What is wanted is every line below from the one with "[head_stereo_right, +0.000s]" up to and including the one with "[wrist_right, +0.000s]", retyped exactly, pictures excluded, nothing else.

(Beginning of Data block)

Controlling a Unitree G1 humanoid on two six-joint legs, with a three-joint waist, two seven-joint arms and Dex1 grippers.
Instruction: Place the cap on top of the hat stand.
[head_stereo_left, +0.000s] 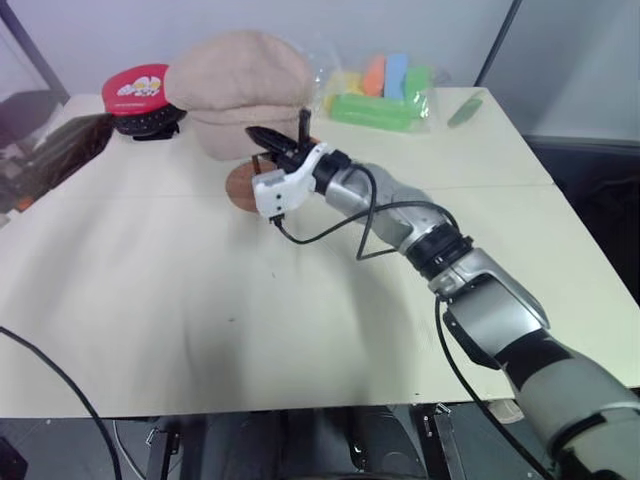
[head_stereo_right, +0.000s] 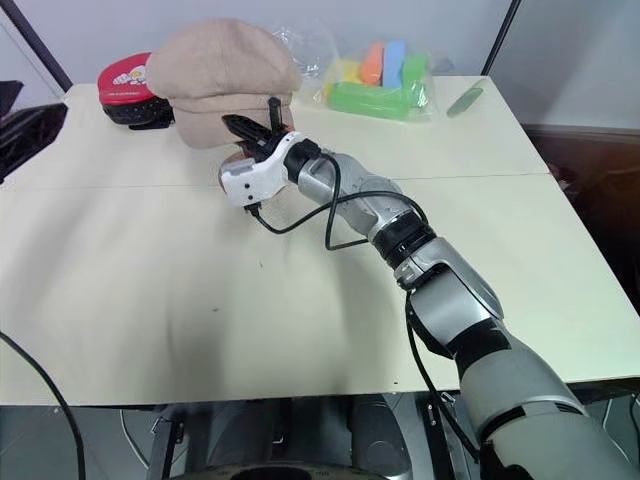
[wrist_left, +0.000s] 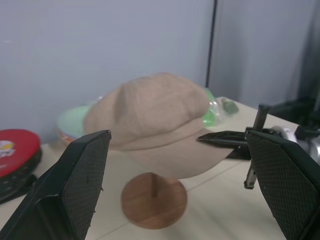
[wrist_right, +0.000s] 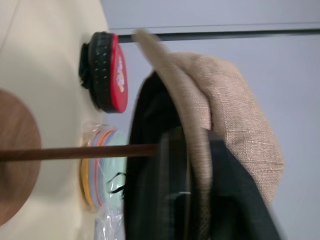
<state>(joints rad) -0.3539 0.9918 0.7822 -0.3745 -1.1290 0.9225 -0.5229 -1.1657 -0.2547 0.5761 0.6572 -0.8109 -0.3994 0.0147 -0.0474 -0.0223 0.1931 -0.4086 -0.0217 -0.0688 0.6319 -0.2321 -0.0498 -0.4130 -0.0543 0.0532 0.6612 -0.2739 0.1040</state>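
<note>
Now the cap (wrist_left: 150, 122) sits on the stand (wrist_left: 154, 200); right gripper (head_stereo_left: 283, 141) jaws slightly parted, seemingly straddling its brim; left gripper (wrist_left: 175, 165) jaws spread, apart.

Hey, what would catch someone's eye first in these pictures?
The beige cap perched on the wooden hat stand at the far middle of the table, with the right gripper at its brim. Behind lie a red-and-black cap and a bag of bright sponges.
</note>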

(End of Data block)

■ Reply
[head_stereo_right, +0.000s] 
[wrist_left, +0.000s] 
[wrist_right, +0.000s] 

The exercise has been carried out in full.